**Exercise requirements**: Any pictures in the records below must be left out when you repeat the lines from the line containing "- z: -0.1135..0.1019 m" through the line containing "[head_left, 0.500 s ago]" exactly.

**Dataset content**:
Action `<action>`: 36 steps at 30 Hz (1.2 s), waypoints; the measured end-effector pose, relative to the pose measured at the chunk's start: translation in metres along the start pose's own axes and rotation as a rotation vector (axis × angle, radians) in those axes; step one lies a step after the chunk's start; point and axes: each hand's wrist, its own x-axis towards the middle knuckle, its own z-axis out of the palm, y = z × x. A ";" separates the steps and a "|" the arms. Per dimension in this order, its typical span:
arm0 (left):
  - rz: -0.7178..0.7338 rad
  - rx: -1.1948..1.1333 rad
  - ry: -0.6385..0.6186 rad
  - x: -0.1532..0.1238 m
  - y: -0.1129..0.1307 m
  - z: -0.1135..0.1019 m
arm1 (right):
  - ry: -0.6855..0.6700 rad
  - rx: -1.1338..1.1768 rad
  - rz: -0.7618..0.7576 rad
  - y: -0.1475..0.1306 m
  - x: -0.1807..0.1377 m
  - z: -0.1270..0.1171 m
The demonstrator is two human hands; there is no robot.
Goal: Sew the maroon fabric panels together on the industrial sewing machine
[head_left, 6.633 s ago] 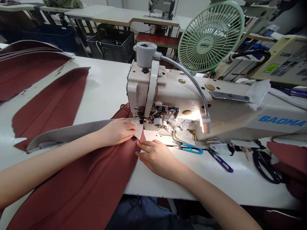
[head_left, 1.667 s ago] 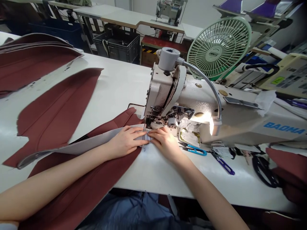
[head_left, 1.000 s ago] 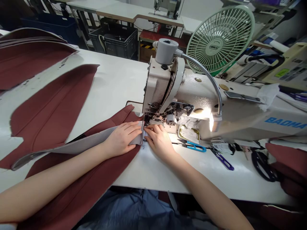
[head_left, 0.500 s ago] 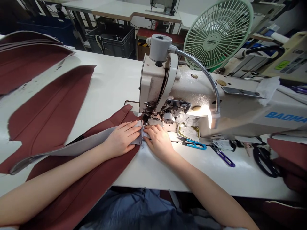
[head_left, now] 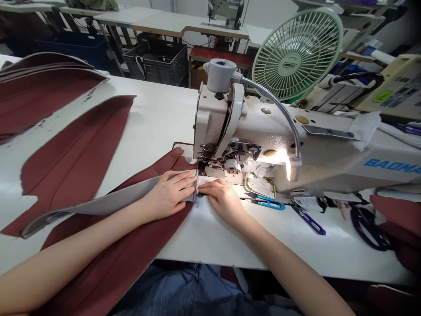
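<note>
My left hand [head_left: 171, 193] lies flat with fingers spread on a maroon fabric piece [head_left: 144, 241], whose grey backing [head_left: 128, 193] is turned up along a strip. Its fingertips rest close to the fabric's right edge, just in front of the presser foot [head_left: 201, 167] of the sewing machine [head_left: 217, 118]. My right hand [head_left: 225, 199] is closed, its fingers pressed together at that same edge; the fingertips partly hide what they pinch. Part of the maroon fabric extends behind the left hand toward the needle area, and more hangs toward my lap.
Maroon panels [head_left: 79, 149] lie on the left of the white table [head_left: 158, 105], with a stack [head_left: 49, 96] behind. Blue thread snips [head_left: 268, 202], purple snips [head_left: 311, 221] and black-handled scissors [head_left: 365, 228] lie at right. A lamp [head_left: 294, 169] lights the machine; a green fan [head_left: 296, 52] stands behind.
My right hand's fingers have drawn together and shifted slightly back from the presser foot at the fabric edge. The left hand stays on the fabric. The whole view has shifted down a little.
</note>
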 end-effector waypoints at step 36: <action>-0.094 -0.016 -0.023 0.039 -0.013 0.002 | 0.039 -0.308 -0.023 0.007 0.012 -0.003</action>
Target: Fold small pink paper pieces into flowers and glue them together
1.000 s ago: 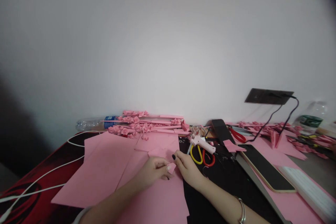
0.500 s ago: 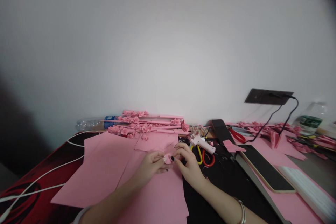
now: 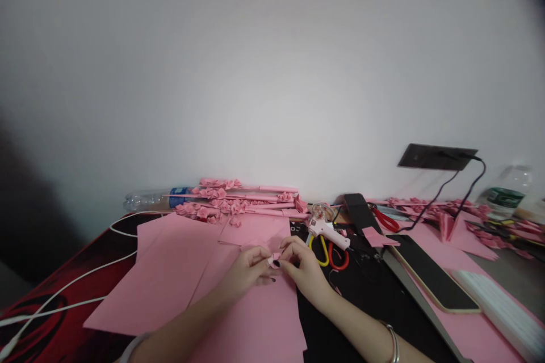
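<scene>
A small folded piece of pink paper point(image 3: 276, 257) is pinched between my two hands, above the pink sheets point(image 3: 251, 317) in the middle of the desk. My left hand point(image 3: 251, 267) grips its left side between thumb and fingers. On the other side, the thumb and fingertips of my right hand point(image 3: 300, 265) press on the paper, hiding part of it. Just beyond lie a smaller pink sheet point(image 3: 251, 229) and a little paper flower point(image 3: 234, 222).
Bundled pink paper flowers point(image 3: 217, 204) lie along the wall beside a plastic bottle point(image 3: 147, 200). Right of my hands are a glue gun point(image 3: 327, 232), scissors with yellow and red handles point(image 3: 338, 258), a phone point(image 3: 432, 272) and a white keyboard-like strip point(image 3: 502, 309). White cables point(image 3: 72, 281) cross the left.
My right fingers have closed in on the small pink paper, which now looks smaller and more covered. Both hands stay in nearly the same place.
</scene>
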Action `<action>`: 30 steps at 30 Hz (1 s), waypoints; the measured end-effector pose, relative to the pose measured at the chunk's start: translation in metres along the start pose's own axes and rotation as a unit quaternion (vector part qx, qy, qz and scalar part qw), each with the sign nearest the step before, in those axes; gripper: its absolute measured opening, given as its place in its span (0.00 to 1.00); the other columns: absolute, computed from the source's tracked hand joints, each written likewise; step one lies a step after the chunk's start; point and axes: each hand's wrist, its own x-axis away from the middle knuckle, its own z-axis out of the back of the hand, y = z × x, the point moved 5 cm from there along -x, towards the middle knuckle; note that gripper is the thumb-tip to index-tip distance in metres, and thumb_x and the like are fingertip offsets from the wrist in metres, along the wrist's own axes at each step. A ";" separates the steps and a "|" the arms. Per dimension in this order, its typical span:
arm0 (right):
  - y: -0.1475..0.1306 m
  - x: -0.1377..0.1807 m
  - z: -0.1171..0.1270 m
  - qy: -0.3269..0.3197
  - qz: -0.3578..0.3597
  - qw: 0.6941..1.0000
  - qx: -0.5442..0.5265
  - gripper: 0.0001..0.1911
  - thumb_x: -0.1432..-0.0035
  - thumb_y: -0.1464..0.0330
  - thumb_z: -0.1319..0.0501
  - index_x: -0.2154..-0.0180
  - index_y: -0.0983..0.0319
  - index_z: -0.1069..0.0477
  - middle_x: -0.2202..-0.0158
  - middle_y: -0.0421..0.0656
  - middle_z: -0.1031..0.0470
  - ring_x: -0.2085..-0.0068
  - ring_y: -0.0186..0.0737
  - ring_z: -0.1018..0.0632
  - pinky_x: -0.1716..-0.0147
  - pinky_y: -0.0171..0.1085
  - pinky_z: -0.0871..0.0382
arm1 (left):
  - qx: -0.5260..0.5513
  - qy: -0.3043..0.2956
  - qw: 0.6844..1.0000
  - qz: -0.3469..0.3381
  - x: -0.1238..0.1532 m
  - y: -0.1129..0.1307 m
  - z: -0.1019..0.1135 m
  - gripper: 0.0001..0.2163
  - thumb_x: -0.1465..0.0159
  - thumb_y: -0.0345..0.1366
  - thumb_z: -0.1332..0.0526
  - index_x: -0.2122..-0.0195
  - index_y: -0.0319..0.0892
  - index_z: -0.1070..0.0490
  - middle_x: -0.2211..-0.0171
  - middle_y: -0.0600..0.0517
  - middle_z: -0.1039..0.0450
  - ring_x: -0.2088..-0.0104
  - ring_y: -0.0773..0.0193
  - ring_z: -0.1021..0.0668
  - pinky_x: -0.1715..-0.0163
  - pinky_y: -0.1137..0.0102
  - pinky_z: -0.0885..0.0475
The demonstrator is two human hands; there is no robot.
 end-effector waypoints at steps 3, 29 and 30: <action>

**Result of the exercise**:
  - z: -0.1135..0.1019 m
arm1 (right):
  - ry: -0.6855..0.6700 rad
  - rx: -1.1338..1.1768 rad
  - rz: -0.7618..0.7576 rad
  - y: -0.1475..0.1306 m
  - x: -0.1807..0.1377 m
  - z: -0.1270..0.1171 m
The demonstrator is two human hands; there is no robot.
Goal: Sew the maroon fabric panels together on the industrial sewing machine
[head_left, 6.633 s ago] 
[head_left, 1.667 s ago] 
[head_left, 1.000 s ago] 
[head_left, 0.500 s ago] 

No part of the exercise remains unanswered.